CRA denies hard of hearing taxpayer disability credit

National Post

2026-01-29



If you have a severe hearing impairment, you may be entitled to claim the disability tax credit (DTC). The DTC is a non-refundable tax credit that is intended to recognize the impact of various non-itemizable disability-related costs. For 2025, the value of the federal credit was $1,470 but add the provincial tax savings and the combined annual value can be more than $3,200, depending on your province of residence. The DTC is also a requirement to qualify for opening a registered disability savings plan (RDSP).

Not every disability qualifies, and there are specific criteria depending on the type of disability. In a case decided in late 2025, a taxpayer who was hard of hearing attempted to claim the DTC for the 2023 taxation year. The taxpayer is a resident of Newfoundland and Labrador who works as a food service supervisor in a school cafeteria kitchen.

For the 2023 tax year, the taxpayer prepared the Canada Revenue Agency’s (CRA’s) required Form T2201, Disability Tax Credit Certificate. The relevant portions of the form were completed by the taxpayer’s audiologist, who made various observations including that the taxpayer has “mild to moderately-severe sensorineural congenital hearing loss in both ears.” She wrote that the taxpayer uses bilateral behind-the-ear hearing aids, and that without these hearing aids she will miss about 86 per cent of the average speech spectrum, versus only missing 27 per cent with optimized hearing aids. The audiologist also noted that hearing speech in a noisy environment will be difficult.

The Form T2201 also asks about the taxpayer’s ability, while using hearing aids, “to hear so as to understand a familiar person in a quiet setting.” To this, the audiologist wrote that the taxpayer “has difficulty, but does not take an inordinate amount of time to hear so as to understand a familiar person in a quiet setting.”

The CRA subsequently reviewed the taxpayer’s submitted form and issued a notice of determination informing the taxpayer that she was not eligible for the DTC. The taxpayer objected and ultimately appealed the CRA’s decision to the Tax Court.

At trial the taxpayer testified that she had to forego certain activities due to her hearing loss. For example, she missed out on playground games when she was a child. She said that it was also impossible for her to go swimming with her hearing aids as the batteries will be damaged if exposed to moisture. She noted that in the gym, sweating would have the same effect.

Occasionally at work, the taxpayer misses out on conversations if the level of background noise is too high and sometimes she needs to ask others to repeat what they have just said.
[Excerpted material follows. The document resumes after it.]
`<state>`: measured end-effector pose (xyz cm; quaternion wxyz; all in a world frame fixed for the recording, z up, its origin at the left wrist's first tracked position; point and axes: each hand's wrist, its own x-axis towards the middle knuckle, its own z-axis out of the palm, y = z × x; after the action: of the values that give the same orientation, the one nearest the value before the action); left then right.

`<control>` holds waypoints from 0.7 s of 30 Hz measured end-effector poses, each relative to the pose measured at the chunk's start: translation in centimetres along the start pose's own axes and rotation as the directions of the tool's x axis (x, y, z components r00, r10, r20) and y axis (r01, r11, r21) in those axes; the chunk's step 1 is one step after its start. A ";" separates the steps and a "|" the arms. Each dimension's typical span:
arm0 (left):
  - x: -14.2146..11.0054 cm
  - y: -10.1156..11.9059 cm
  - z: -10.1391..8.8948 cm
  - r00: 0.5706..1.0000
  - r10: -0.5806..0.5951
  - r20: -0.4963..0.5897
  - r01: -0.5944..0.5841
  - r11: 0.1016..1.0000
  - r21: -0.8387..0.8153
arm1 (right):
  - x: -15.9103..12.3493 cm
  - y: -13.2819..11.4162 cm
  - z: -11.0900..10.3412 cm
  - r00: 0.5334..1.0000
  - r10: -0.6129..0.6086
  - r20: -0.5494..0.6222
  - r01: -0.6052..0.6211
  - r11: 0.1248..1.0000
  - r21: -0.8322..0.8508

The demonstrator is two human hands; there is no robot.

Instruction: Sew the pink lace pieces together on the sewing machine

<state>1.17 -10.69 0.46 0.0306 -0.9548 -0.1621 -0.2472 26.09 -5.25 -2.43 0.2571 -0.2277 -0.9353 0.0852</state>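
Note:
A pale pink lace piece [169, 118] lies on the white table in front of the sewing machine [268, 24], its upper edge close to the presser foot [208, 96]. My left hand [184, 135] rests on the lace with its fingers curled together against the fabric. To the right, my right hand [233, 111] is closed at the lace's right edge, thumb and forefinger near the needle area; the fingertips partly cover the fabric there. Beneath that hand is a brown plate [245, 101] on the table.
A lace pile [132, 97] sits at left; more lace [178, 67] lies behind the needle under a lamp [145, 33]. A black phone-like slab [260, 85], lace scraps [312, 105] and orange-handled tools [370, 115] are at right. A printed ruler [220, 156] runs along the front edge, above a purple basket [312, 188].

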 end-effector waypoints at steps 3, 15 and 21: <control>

Also, participating in conversations over the phone could be a challenge for her. For example, sometimes during a phone conversation, she may need to ask the other person to send an email to ensure that she has absorbed the information accurately and completely.

The taxpayer can also read lips and she uses that skill to supplement her hearing aids, but this is only useful when the other person is within her line of sight.
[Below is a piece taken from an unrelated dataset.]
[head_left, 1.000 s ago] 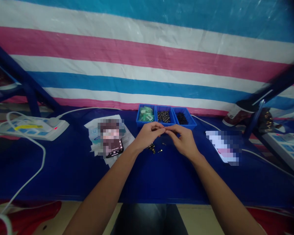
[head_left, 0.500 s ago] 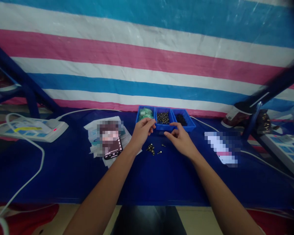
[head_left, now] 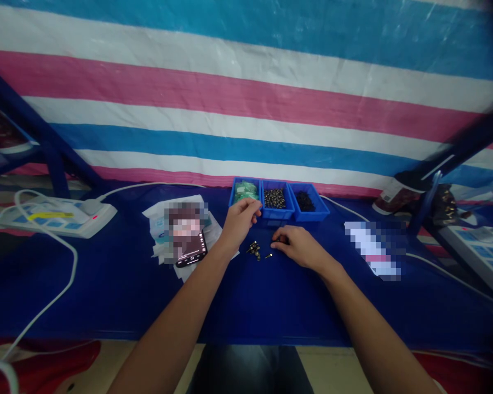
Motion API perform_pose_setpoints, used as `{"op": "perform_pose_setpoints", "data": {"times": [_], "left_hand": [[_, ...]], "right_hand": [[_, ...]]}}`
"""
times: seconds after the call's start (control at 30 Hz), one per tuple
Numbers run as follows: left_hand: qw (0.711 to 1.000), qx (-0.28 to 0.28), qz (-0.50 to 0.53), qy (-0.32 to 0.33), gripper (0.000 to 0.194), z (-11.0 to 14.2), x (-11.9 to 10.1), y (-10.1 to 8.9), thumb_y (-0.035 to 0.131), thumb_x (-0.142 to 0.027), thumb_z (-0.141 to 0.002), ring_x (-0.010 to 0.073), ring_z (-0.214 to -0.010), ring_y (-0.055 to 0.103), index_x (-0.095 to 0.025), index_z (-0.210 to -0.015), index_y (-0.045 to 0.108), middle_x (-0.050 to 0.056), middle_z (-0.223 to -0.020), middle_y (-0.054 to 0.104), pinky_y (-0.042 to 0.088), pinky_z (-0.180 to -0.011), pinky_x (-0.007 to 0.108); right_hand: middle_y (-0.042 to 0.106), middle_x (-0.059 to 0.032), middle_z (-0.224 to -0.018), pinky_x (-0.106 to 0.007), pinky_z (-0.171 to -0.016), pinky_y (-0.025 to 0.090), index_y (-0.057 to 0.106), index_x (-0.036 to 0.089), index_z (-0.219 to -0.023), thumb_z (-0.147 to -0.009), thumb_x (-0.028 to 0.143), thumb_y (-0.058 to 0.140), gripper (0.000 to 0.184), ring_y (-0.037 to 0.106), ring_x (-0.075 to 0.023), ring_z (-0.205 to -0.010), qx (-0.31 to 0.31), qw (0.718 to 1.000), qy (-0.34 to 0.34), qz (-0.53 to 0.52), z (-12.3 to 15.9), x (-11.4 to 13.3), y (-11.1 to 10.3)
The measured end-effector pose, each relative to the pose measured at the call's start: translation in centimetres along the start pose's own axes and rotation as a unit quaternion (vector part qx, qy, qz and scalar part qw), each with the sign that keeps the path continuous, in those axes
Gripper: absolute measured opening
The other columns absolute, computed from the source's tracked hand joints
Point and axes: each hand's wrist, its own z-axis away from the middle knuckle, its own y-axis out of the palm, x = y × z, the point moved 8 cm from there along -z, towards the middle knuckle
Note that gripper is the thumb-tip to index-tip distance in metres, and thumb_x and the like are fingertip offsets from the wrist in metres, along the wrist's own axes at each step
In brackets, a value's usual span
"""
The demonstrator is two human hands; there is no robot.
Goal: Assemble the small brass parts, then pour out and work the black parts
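Note:
My left hand [head_left: 243, 216] is closed in a pinch just in front of the left blue bin [head_left: 232, 196]. What its fingertips hold, if anything, is too small to make out. Low over the table, my right hand [head_left: 296, 245] has thumb and fingertips closed around a small brass-coloured, screw-like piece, mostly hidden by the fingers. Between the hands lies a little pile of similar brass-coloured pieces [head_left: 253, 248], with a single one [head_left: 268, 255] apart to its right. The middle bin [head_left: 277, 213] is full of brass-and-dark pieces; green packets [head_left: 245, 190] fill the left one.
The right bin [head_left: 317, 210] contains black bits [head_left: 304, 201]. A lit phone [head_left: 191, 251] rests on white packaging [head_left: 158, 221] at left; another phone [head_left: 372, 251] lies at right. Power strips [head_left: 94, 221] and white cables [head_left: 72, 268] occupy the sides. A dark cup [head_left: 396, 194] stands back right.
My right hand has come down and toward me, from near the bins onto the table. Its fingertips now cover the spot where a small loose piece lay. My left hand has barely moved.

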Motion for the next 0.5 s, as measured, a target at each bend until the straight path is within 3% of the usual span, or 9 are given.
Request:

The judge reviewed the law governing the DTC, which states that in order to qualify, an individual must have “one or more severe and prolonged impairments in physical … functions … the effects of which are such that the individual’s ability to perform a single basic activity of daily living is markedly restricted.”

The Income Tax Act goes on to clarify that “an individual’s ability to perform a basic activity of daily living is markedly restricted only where all or substantially all of the time, even with … the use of appropriate devices … the individual is … unable (or requires an inordinate amount of time) … to hear) so as to understand, in a quiet setting, another person familiar with the individual.”
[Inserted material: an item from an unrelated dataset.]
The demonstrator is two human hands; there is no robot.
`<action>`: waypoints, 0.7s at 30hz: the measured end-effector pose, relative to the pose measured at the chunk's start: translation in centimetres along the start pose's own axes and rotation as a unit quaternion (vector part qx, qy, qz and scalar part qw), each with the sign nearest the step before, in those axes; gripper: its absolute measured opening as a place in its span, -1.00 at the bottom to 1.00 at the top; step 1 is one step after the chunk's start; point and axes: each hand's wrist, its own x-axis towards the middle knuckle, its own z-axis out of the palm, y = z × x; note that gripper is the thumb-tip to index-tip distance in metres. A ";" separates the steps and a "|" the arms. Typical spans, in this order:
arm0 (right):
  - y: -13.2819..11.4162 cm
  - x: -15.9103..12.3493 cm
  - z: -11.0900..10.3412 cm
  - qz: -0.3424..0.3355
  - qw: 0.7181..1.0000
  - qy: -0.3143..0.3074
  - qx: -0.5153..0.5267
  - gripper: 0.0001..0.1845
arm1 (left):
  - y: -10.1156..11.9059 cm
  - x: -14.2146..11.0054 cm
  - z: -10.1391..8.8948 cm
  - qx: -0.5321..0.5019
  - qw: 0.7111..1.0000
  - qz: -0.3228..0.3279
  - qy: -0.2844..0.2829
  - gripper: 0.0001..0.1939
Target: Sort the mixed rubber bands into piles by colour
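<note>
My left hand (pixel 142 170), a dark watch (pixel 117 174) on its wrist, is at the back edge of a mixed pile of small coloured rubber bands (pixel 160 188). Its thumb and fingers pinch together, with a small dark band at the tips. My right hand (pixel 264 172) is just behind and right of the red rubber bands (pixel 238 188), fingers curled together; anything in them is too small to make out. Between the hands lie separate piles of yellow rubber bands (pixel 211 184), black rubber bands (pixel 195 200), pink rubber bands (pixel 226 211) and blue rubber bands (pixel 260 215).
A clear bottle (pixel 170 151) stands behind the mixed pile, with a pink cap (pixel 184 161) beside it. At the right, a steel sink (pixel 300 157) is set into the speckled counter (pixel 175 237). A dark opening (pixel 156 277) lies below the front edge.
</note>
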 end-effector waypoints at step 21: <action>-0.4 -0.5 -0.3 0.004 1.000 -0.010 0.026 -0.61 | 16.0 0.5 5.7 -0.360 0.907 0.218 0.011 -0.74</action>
In other words, a taxpayer would be eligible for the DTC only if, while using her hearing aids, she was still markedly restricted in her ability to hear and understand a familiar person in a quiet setting.

While the CRA acknowledged that the taxpayer does have a “severe and prolonged impairment” in one of her physical functions, the question was whether she was “markedly restricted” in the ways the law requires.

In court, the taxpayer’s mother, who was representing her, advocated for changes to the Tax Act, saying that most people who are hard of hearing do not spend most of their time in quiet settings. In her view, the test for those hard of hearing should be amended. The judge consequently explained to her that he has “no ability to amend the Act,” which is something that Parliament must do.

While the judge was sympathetic to the challenges faced by the taxpayer while at work or in social or recreational settings, he nonetheless concluded that the taxpayer was simply not eligible for the DTC, since the taxpayer, “while using her hearing aids was not markedly restricted in her ability to hear so as to understand, in a quiet setting, another person who was familiar with her.”

As a result, her claim for the DTC was denied.